> **TASK INSTRUCTIONS**: A complete answer includes every line below with the word "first".

> **PROVIDED DATA**:
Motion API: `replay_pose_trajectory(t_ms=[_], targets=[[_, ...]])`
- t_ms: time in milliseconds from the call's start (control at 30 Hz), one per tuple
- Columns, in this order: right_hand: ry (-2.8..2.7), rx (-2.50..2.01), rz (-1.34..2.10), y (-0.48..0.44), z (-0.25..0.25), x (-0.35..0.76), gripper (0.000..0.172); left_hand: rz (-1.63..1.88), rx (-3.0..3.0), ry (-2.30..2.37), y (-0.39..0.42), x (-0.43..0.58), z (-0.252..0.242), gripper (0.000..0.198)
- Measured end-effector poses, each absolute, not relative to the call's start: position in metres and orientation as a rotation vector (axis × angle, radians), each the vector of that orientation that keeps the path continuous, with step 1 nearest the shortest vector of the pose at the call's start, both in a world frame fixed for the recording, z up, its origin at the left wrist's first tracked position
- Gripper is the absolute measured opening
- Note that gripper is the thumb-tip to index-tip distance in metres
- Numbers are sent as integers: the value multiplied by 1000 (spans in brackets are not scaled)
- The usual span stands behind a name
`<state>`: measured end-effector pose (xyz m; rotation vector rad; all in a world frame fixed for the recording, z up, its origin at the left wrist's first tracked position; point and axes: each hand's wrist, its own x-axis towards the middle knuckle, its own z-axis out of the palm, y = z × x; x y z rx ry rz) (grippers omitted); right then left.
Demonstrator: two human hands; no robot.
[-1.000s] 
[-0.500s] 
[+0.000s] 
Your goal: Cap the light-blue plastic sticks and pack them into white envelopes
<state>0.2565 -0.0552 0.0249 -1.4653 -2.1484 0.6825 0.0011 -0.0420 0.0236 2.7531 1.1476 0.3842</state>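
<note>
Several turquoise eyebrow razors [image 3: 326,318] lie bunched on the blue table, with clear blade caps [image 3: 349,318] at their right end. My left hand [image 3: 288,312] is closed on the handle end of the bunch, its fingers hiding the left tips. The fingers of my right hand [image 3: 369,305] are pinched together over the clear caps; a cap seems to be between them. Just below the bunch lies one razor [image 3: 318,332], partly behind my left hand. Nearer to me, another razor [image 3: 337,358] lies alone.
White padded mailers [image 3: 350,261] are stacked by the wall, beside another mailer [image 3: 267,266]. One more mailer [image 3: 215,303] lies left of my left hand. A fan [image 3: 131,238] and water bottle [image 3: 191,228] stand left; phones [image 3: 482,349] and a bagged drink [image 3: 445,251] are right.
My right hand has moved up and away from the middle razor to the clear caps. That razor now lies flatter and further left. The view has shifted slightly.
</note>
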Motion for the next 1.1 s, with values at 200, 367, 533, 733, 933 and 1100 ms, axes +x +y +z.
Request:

> **SOLUTION TO THE EXERCISE**:
- Measured end-effector poses, each absolute, not relative to the call's start: position in metres and orientation as a rotation vector (axis × angle, radians), each the vector of that orientation that keeps the path continuous, with step 1 nearest the shortest vector of the pose at the call's start, both in a world frame fixed for the recording, z up, its origin at the left wrist's first tracked position
`<state>`: measured end-effector pose (xyz m; rotation vector rad; all in a world frame fixed for the recording, z up, its origin at the left wrist's first tracked position; point and axes: each hand's wrist, its own x-axis towards the middle knuckle, its own z-axis out of the palm, y = z × x; x y z rx ry rz) (grippers omitted); right then left.

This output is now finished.